[RECORDS SUPPLIED]
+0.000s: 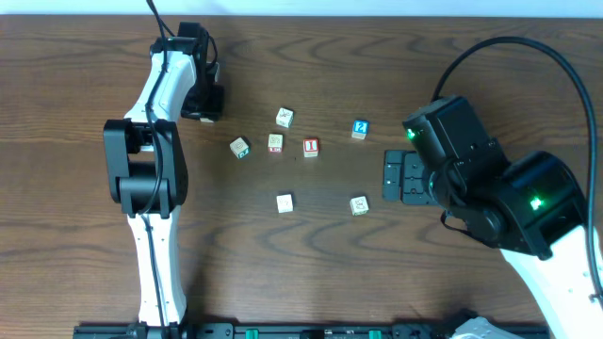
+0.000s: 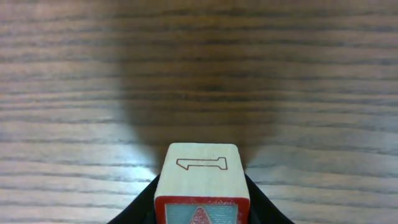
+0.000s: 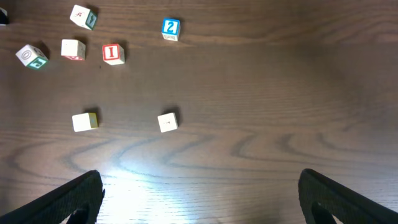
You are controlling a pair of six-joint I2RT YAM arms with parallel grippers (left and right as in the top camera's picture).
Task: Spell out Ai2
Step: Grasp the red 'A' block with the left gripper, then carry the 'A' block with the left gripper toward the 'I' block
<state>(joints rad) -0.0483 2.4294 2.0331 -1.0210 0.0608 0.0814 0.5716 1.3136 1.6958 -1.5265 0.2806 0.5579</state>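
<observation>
Sitting clamped in the left gripper, the held block fills the lower middle of the left wrist view; its upper face bears a red outlined figure like a 1, and its near face has a red border round a pale blue field with a red peak that may be an A, though too little shows to be sure; in the overhead view this gripper is at the upper left of the frame, well apart from the loose blocks; the red block marked with an upright stroke lies at centre frame, the blue 2 block just up and right of it; three more blocks cluster to the left of the red one, and two pale blocks lie lower; the right gripper hangs right of centre, jaws wide apart and empty; I judge the main risk to be setting the held block down with the wrong face up, since several faces carry marks; fingers reaching for the red block could also nudge its close neighbours; no container appears in any view, and every block lies loose on the wooden table.
</observation>
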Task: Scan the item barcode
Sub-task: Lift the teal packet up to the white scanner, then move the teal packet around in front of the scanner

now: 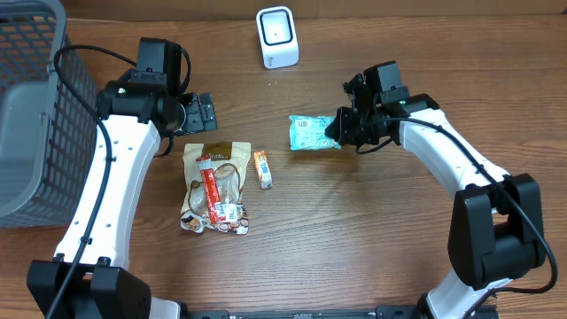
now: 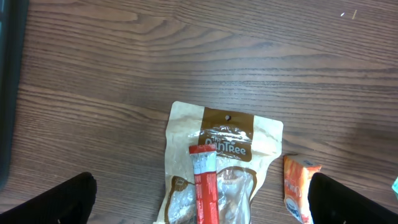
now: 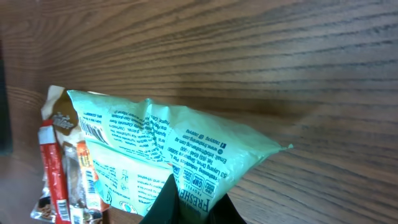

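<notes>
**Materials.** Counter (image 1: pixel 354 248): brown wood grain. Teal pouch (image 1: pixel 310 133): crinkled glossy film, small print and a barcode on the face seen from the right wrist. Scanner (image 1: pixel 276 37): white, boxy, upright at the far edge. Basket (image 1: pixel 27 106): grey mesh, at the left. Brown pouch (image 1: pixel 221 168): flat, paper-like, with a clear window. A red stick (image 1: pixel 210 188) lies on it and an orange packet (image 1: pixel 263 167) just beside it.

**Arms.** The right arm is bent inward with its wrist pointing left. The left arm reaches forward above the brown pouch.

**Grippers.** The right gripper (image 1: pixel 339 133) is pressed together, pinching the teal pouch's right edge. The pouch sits mid-counter, in front of the scanner and apart from it. Whether it clears the counter cannot be told. The left gripper (image 1: pixel 205 113) is spread wide, holding nothing.
</notes>
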You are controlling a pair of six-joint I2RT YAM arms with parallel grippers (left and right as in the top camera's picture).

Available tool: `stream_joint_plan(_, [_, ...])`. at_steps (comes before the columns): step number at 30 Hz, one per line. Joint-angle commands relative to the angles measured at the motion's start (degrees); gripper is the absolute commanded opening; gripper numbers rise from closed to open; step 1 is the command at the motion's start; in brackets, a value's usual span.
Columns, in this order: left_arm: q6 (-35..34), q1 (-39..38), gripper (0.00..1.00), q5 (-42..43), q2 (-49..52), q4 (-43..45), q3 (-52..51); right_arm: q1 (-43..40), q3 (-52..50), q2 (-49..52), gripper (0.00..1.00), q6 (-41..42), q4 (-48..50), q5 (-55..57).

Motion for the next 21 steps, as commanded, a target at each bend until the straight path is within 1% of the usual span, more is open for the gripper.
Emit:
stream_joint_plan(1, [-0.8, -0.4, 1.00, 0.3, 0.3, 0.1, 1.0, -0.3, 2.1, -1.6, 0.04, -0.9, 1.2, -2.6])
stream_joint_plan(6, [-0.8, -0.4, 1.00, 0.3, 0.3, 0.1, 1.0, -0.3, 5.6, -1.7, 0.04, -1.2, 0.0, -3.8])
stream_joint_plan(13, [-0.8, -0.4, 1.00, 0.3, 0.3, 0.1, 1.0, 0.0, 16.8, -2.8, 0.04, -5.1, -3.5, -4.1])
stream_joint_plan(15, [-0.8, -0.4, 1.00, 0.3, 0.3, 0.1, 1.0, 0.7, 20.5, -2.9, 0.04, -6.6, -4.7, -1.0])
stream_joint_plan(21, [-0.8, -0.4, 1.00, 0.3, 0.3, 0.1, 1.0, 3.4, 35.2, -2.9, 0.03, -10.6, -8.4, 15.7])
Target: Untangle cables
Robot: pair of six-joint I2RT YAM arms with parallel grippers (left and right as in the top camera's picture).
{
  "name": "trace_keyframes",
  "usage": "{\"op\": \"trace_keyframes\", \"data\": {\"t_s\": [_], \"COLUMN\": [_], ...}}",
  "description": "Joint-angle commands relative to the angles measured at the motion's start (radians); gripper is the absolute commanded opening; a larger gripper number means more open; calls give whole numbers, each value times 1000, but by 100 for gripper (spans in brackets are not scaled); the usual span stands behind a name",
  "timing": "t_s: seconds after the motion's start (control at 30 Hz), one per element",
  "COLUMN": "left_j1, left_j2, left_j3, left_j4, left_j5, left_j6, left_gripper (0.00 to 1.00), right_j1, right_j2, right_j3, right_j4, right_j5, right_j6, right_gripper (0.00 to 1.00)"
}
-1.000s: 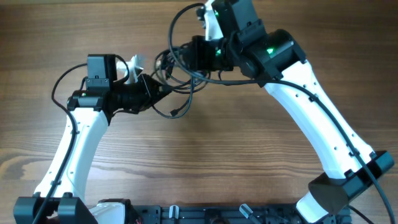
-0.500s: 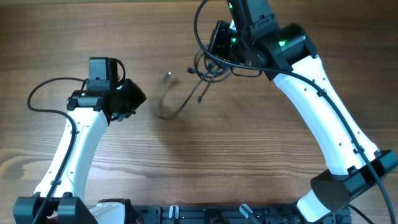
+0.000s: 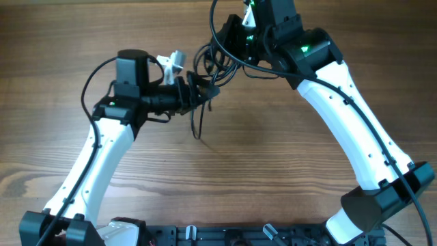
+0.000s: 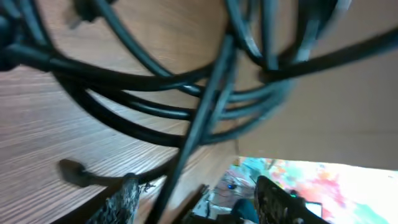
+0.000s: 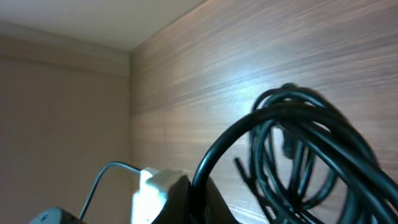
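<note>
Cables (image 3: 216, 59) are hanging as one tangled bundle over the far side of the desk (image 3: 273, 157), because the right pincer (image 3: 227, 45) is clamping them tightly. The left pincer (image 4: 198, 202), fingers apart, is sitting among the loops, probably to catch one strand.

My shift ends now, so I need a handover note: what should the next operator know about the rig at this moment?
Left gripper: jaws open, a strand of the cables running between them, nothing clamped.
Right gripper: shut on the cables, bundle apparently lifted over the far part of the table.
Cables: one looped bundle between both grippers; a loose end hangs toward the table.
Done: bundle gathered; no cable visibly pulled free.
Left: probably close the left gripper on one strand, draw it out, repeat.
</note>
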Motion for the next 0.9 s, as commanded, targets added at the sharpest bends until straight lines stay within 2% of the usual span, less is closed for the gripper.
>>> {"op": "trace_keyframes", "data": {"t_s": [0.0, 0.03, 0.13, 0.2, 0.3, 0.4, 0.47, 0.5, 0.57, 0.63, 0.67, 0.7, 0.73, 0.8, 0.87], "left_j1": [-25, -25, -25, -22, -10, 44, 80, 87, 101, 118, 133, 141, 147, 146, 146], "left_j2": [4, 4, 4, 4, 4, 4, 4, 4, -2, -16, -31, -43, -55, -64, -64], "left_j3": [8, 8, 8, 8, 8, 8, 8, 8, 8, 8, 8, 8, 8, 8, 8], "left_j4": [-29, -34, -34, -33, -40, -133, -161, -158, -15, 208, 449, 618, 805, 1060, 1115], "left_j5": [-158, -167, -167, -173, -242, -427, -428, -414, -204, 32, 171, 196, 198, 198, 198], "left_j6": [24, 24, 24, 24, 16, -151, -161, -161, -157, -165, -280, -416, -566, -742, -811], "left_gripper": [50, 41, 23, 4, 4, 4, 4, 4, 4, 4, 4, 4, 4, 4, 4], "right_j1": [3, 3, 3, 3, -4, -29, -52, -59, -59, -60, -59, -59, -59, -59, -59], "right_j2": [4, 4, 4, 4, 4, 4, 4, 4, 4, 4, 4, 4, 4, 4, 4], "right_j3": [2, 2, 2, 2, 2, 2, 2, 2, 2, 2, 1, -8, -30, -71, -90], "right_j4": [1, -4, -8, -56, -169, -277, -336, -349, -359, -378, -401, -412, -407, -389, -344], "right_j5": [-51, -51, -50, 16, 200, 407, 520, 514, 512, 516, 541, 557, 556, 533, 430], "right_j6": [14, 14, 13, 7, -12, -12, -12, -12, -14, -16, -16, -15, -14, -13, -57], "right_gripper": [4, 4, 4, 4, 4, 4, 8, 8, 7, 8, 9, 11, 26, 37, 48]}}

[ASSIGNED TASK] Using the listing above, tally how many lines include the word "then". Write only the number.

[EXERCISE RESPONSE] 2